Any topics around economic stagnation (and/or economic growth) are pretty hard to break down in something akin to a blog post. They are obviously complicated and multi-faceted, and because most people in the world probably got a B-Minus in Econ, a lot of people really have no effin’ clue what they are saying when they discuss this stuff. If you go on Facebook anywhere around a jobs report, you get half the clowns screeching “Fuck you, Obama!” and posting memes of rising unemployment. Then the other half is like “greatest President ever” and posting the same memes with the numbers going in reverse. Related: social media is driving us apart.
I’ve never really understood the “unemployment rate” argument among white, middle-class people with jobs. (People much smarter than me don’t get it either.) If you’re hollering about the unemployment rate on social media, you probably fall into three camps:
I have a job and don’t really give a shit, but this seems like a good conversation to enflame others
I have a job and care deeply
I don’t have a job and OMG THIS RATE IS SO REAL
The way you perceive the economy is kind of contextual relative to your own deal. It’s hard for an individual to have a macro level understanding of the economy because, I mean, you got a specific car in your specific house and you buy certain specific brands.
The bottom line on a lot of this for the last few years seems to be that job growth is rising (thanks, Obama!) but wages are stagnant. So we may have some legitimate economic stagnation going on. In different political debates (egad), you’ll hear various ideas on how to fix this. A lot of these ideas are tied to firms supposedly creating jobs and making them well-paid. Hmmm. I would never see that logically happening, but now there’s research that explains it better. Let’s try.
Economic stagnation and the firm-size wage effect
This one isn’t hard to grasp.
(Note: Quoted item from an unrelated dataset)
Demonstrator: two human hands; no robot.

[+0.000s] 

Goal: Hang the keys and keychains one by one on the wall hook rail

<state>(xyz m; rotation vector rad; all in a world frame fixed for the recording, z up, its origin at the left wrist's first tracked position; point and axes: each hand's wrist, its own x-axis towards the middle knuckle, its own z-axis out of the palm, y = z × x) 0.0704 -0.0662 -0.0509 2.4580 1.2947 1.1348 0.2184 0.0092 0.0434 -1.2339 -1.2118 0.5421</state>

Basically, if you work for a bigger place, you should probably make more money. That’s an easy-to-get version of what “firm-size wage effect” means. If Microsoft hires you as a sales manager vs. a startup hiring you, Microsoft can probably base you more base initially. Right?
Here’s a new article on Wharton’s website about firm-size wage effect; it’s predominantly based on this paper about economic stagnation and inequality issues arising here. The ultimate finding is that the middle and bottom of the wage scales feel the biggest negative effects from the degrading link between firm size and wages. At the top of the wage scale? You experience essentially no loss.